Life After Chase: Sal Tralongo

From Banker to Mr. T

They call Sal Tralongo "Mr. T" now.

No, not that Mr. T.

Tralongo's gone from a 25-year career at Chase to being principal of the 317-child, K-8 Transfiguration Academy of Bergenfield, NJ.

Tralongo points out, though, that he actually started out as a junior and senior high school teacher before becoming a banker.

After graduating from Fordham, he went to Europe as commissioned ROTC during the Vietnam War.  While there, he got a master of education from the University of Southern California, which ran the overseas program.  He returned to the States and began teaching in the New York City schools, until a financial crisis forced teacher layoffs.

"I went to work for an insurance company, and then someone got me an interview at Chase," he recalled. Having been an operations officer in the Army, he began in August 1978 in Chase Operations and Systems.  Over the years, he worked at One New York Plaza, 1 CMP, MetroTech and 4 New York Plaza, in ops as well as in financial planning and analysis and project management.  "It was a good career," he said.  "It let me put two children through college."

He retired in February 2003 as a vice president.

"I'd been retired eight or 10 months, and then I thought it's time to give back," he said. He began to substitute teach at the parochial school in his parish, quickly became a permanent teacher and then even more quickly was named vice principal.  "A week afterwards, the principal quit – not because of me – and I was named acting principal," he said. The permanent job came after the parish consolidated its schools.

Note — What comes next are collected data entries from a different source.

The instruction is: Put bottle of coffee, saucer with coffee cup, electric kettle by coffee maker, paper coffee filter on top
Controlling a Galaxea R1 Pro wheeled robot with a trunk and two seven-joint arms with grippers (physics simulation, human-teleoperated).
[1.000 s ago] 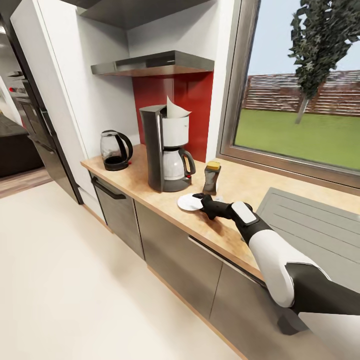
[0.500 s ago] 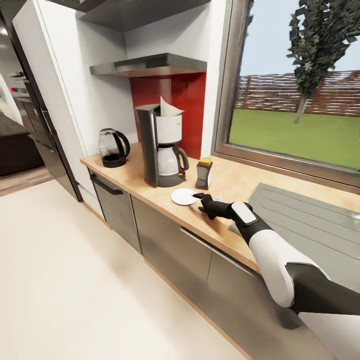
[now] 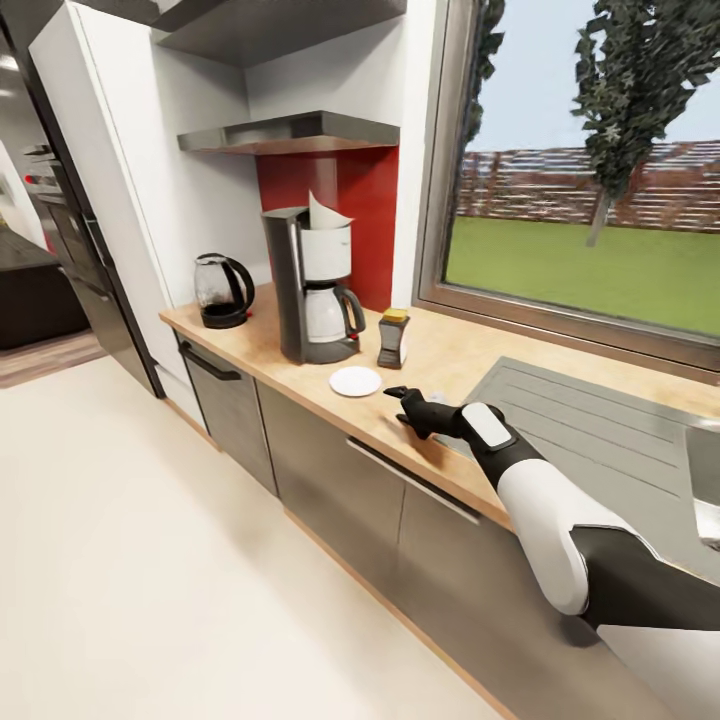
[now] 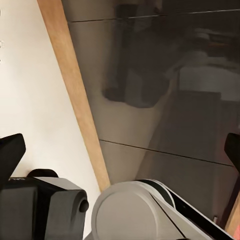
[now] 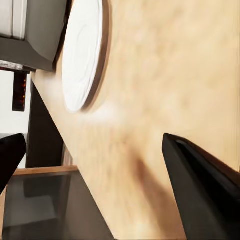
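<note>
Right arm outstretched over countertop (image 3: 470,365), right gripper (image 3: 398,404) released, jaws spread, empty. One saucer (image 3: 355,381) just beyond fingertips, apart. One bottle of coffee (image 3: 392,338), one coffee maker (image 3: 305,285), one electric kettle (image 3: 222,291) farther beyond. Left gripper (image 4: 120,165) spread.

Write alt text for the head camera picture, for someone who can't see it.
A robot's right gripper hovers open above a wood-look countertop, just short of an empty white saucer. Behind the saucer stand a coffee maker with a paper filter, a coffee bottle and a glass kettle.
</note>
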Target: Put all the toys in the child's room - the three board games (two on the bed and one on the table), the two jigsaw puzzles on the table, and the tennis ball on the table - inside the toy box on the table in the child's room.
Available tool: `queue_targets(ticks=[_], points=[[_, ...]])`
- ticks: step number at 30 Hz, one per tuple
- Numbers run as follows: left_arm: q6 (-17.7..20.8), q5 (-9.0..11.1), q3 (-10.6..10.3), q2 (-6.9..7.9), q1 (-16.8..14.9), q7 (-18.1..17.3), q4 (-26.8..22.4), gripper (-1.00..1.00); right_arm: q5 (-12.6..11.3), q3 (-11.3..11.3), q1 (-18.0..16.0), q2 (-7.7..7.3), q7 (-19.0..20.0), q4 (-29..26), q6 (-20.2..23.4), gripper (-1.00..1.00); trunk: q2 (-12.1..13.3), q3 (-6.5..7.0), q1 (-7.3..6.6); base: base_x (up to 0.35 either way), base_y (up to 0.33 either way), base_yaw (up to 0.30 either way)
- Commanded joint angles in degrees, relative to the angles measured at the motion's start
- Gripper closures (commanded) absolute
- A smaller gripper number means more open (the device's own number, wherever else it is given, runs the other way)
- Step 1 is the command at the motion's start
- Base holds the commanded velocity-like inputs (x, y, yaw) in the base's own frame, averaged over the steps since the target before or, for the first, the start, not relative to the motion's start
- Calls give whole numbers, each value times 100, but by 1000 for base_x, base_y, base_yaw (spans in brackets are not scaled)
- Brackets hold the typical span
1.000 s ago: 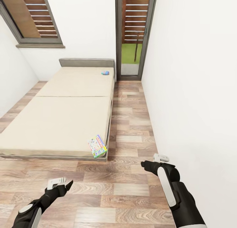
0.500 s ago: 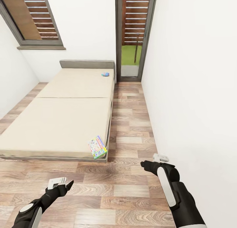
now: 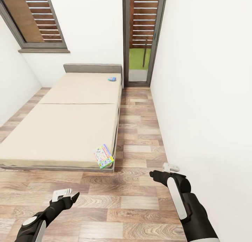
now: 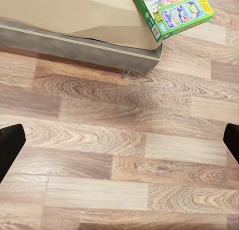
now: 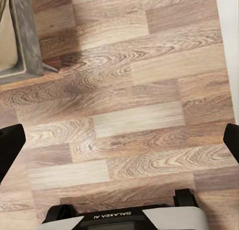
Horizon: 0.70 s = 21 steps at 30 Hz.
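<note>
— Ahead on the left, what lies on the bed (image 3: 63, 130)?

— Two board games. One colourful board game (image 3: 103, 156) sits at the near right corner of the mattress, tilted, its edge poking over the side; in my left wrist view the same box (image 4: 172, 11) overhangs the grey bed frame (image 4: 74, 46). A small blue board game (image 3: 111, 78) lies far off, near the headboard (image 3: 91, 66), close to the right edge.

— And your tools?

— My left tool (image 3: 64, 194) hangs low above the wooden floor (image 3: 133, 200), its fingers spread wide and empty. My right tool (image 3: 164, 170) hovers over the floor near the white wall (image 3: 206, 95), also spread apart, holding nothing.

— What else is ahead?

— A glass door (image 3: 140, 39) at the far end, to the right of the bed, and a shuttered window (image 3: 35, 18) at the far left.
</note>
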Motion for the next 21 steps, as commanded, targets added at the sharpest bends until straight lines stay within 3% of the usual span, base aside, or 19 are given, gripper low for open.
queue_targets(ticks=[1,15,21], points=[[41,-2,14,-3,-4,-36,-8,-100,-60,2,-4,-2,-59,-6,-6,-100,-10,-5,3,0,0,0],[20,2,9,3,-3,-44,-8,-100,-51,14,-4,-8,-61,-4,-232,-100,-10,109,3,0,0,0],[279,27,21,27,-38,-50,-134,-100,-57,24,-4,-2,-61,11,-240,-100,-10,166,3,0,0,0]])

"My Chase experience of going through two mergers helped me as we needed to merge three parochial schools into one," he said.

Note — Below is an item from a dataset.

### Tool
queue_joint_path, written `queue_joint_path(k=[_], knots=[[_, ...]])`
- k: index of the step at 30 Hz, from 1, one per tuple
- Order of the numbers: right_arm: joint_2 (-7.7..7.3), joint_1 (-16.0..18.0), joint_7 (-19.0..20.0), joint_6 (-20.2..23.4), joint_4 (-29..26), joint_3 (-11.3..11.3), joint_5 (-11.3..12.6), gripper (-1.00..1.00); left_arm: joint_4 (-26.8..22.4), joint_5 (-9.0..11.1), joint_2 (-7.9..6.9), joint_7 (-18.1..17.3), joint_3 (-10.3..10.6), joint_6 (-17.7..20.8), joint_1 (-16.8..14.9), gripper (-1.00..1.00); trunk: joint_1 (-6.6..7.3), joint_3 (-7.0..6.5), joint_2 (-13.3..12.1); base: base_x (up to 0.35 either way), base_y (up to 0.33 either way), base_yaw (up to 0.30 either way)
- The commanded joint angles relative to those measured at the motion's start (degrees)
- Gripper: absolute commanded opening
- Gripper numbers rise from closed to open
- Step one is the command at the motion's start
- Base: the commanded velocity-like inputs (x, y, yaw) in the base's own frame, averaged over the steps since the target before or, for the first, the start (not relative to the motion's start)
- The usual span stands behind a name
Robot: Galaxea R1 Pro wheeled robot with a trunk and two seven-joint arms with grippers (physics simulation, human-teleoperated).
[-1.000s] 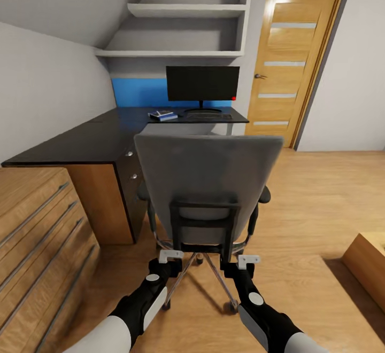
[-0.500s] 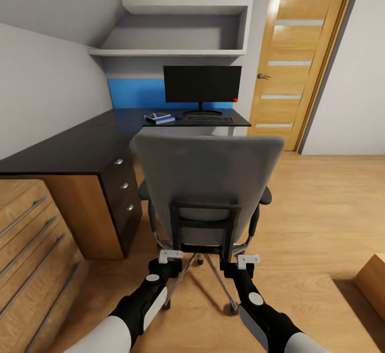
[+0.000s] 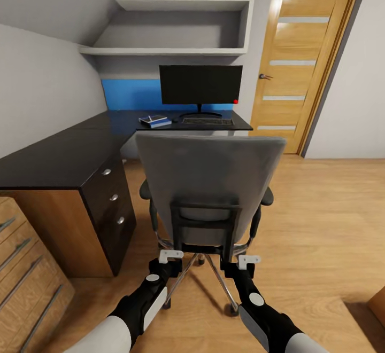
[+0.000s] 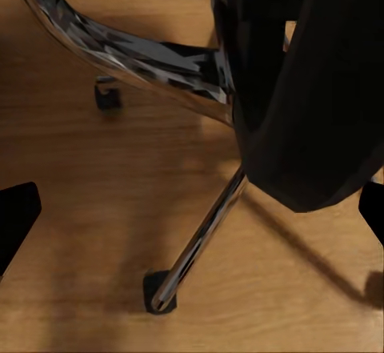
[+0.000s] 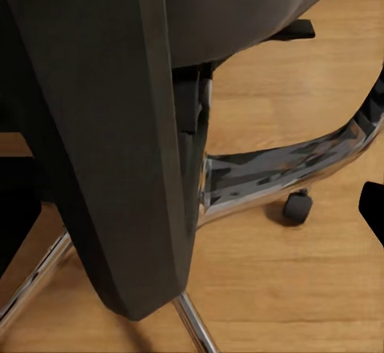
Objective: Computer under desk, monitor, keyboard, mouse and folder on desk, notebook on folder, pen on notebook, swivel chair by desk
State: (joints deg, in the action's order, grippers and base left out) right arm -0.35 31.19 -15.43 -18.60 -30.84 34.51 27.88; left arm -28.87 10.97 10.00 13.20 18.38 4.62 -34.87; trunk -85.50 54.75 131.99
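**Desk editor:** Where does the swivel chair stand?

**Photographer:** On the wooden floor, its grey back to the camera, short of the black desk and just off the desk's three-drawer unit.

**Desk editor:** And the arms?

**Photographer:** Both reach for the black frame at the chair's lower back. The left gripper sits at the frame's left lower corner, the right gripper at its right lower corner. Whether the fingers are apart, together or clamped on the frame I cannot tell; the wrist cameras show dark finger tips at the picture edges, with the chair's black frame and chrome legs between them.

**Desk editor:** What is on the desk?

**Photographer:** At the far end, beyond the chair, the monitor stands upright, a red light at its lower right corner. The keyboard lies just in front of its base. Left of the keyboard lies a small flat stack, the blue folder with something darker and a thin white pen on top; too small to tell more.

**Desk editor:** The surroundings?

**Photographer:** White shelves above the monitor, a wooden door to the right of the desk.
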Motion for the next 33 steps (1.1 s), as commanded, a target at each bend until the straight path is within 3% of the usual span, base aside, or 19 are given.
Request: queue_joint_path(k=[1,22,33], knots=[[-0.09,0.1,-0.7,-0.6,0.0,0.0,0.9,1.00,-0.1,-0.3,0.00,0.7,-0.1,0.3,0.0,1.00,-0.02,0.04,0.0,0.322,-0.003,0.000],[0.07,0.1,-0.9,-0.6,-0.2,0.1,0.9,1.00,-0.1,-0.2,0.00,0.7,-0.1,0.3,-0.1,1.00,-0.02,0.04,0.0,0.324,0.000,0.003],[0.17,0.1,-0.8,-0.6,-0.1,0.2,0.9,1.00,-0.1,-0.2,0.00,0.7,-0.1,0.4,-0.1,1.00,-0.02,0.04,0.0,0.204,0.000,0.179]])
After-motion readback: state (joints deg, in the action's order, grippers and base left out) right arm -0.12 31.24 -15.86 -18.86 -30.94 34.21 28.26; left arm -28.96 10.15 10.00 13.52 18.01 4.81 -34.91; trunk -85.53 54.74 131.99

In a little more than five years as principal, Tralongo has started engineering and technology programs and introduced interactive white board technology, and he points proudly to more than $2 million in high school scholarships won by his pupils last year.

"My Chase experience was invaluable," he said.  "Running a school is a business.  It involves budgets, HR, technology."  In the case of a parochial school, he also has to balance the academic with the spiritual/religious and other activities, from sports to drama. 

Tralongo goes regularly to in-service courses covering educational practices and theory, legal aspects and other hot topics.  He also had familiarity with the running of the schools as a former member of the school board and finance committee.  "I was involved with everything from budgets to painting and plastering," he said.

Asked whether running a school has taught him something he wishes he had known while working at Chase, Tralongo replied, "I would have had more fun with the job, and I might have gotten more things done.

"At school, I say, 'We can have fun and still learn,'" he said.

Tralongo, 63, spends a lot of time with kids outside of school as well: He and his wife have six grandchildren, ages 10 years down to three, in Rhode Island and in Rutherford, NJ.